■ **DIRECTIONS FOR THIS TASK**: Start with the first line of the material. Repeat each line exactly through the one that contains "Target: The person".

■ **INFORMATION PROVIDED**:
=== Begin Enclosure ===

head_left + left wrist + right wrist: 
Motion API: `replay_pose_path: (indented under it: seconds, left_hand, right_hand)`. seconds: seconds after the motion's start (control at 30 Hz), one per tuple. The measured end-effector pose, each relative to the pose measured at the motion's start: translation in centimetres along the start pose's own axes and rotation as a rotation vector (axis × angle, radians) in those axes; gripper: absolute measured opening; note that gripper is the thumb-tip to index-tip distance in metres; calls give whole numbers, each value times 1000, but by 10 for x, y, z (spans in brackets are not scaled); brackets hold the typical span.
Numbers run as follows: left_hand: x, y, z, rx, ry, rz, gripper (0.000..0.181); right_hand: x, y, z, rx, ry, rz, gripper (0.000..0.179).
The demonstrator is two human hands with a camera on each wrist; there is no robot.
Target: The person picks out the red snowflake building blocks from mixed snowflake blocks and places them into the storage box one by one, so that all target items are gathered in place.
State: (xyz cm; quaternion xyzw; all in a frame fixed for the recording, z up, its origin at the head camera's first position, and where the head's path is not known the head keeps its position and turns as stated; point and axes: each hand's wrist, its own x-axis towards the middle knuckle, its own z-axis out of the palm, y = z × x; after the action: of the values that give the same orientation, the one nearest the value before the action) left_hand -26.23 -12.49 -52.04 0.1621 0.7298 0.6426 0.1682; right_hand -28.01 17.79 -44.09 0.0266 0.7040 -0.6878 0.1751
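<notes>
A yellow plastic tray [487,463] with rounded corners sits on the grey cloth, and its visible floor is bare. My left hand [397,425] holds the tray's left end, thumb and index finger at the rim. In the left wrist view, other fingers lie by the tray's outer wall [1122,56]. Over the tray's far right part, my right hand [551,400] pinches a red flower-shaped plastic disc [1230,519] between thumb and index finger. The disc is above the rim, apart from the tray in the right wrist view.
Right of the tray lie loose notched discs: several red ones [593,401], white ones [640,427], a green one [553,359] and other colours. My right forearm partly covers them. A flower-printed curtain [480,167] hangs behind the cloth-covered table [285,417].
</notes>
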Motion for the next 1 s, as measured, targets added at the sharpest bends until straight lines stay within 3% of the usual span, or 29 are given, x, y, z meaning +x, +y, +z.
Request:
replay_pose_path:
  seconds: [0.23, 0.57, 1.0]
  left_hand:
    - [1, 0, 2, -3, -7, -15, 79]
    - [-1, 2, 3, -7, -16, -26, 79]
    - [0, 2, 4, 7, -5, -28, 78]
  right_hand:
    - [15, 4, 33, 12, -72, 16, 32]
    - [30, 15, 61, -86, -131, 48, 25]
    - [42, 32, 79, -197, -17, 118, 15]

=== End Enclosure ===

■ **RESPONSE TO THE TASK**:
head_left + left wrist + right wrist: 
Motion API: `replay_pose_path: (indented under it: seconds, left_hand, right_hand)`. seconds: seconds after the motion's start (control at 30 Hz), one per tuple. The measured end-effector pose, each relative to the pose measured at the motion's start: translation in centimetres along the start pose's own axes and rotation as a rotation vector (axis × angle, radians) in those axes; gripper: absolute measured opening; note that gripper is the thumb-tip to index-tip distance in metres; calls give whole numbers, each value times 1000, but by 10 for x, y, z (spans in brackets are not scaled); brackets hold the typical span.
Numbers run as follows: left_hand: x, y, z, rx, ry, rz, gripper (0.000..0.181); right_hand: x, y, z, rx, ry, rz, gripper (0.000..0.179).
The demonstrator is two human hands with a camera on each wrist; there is no robot.
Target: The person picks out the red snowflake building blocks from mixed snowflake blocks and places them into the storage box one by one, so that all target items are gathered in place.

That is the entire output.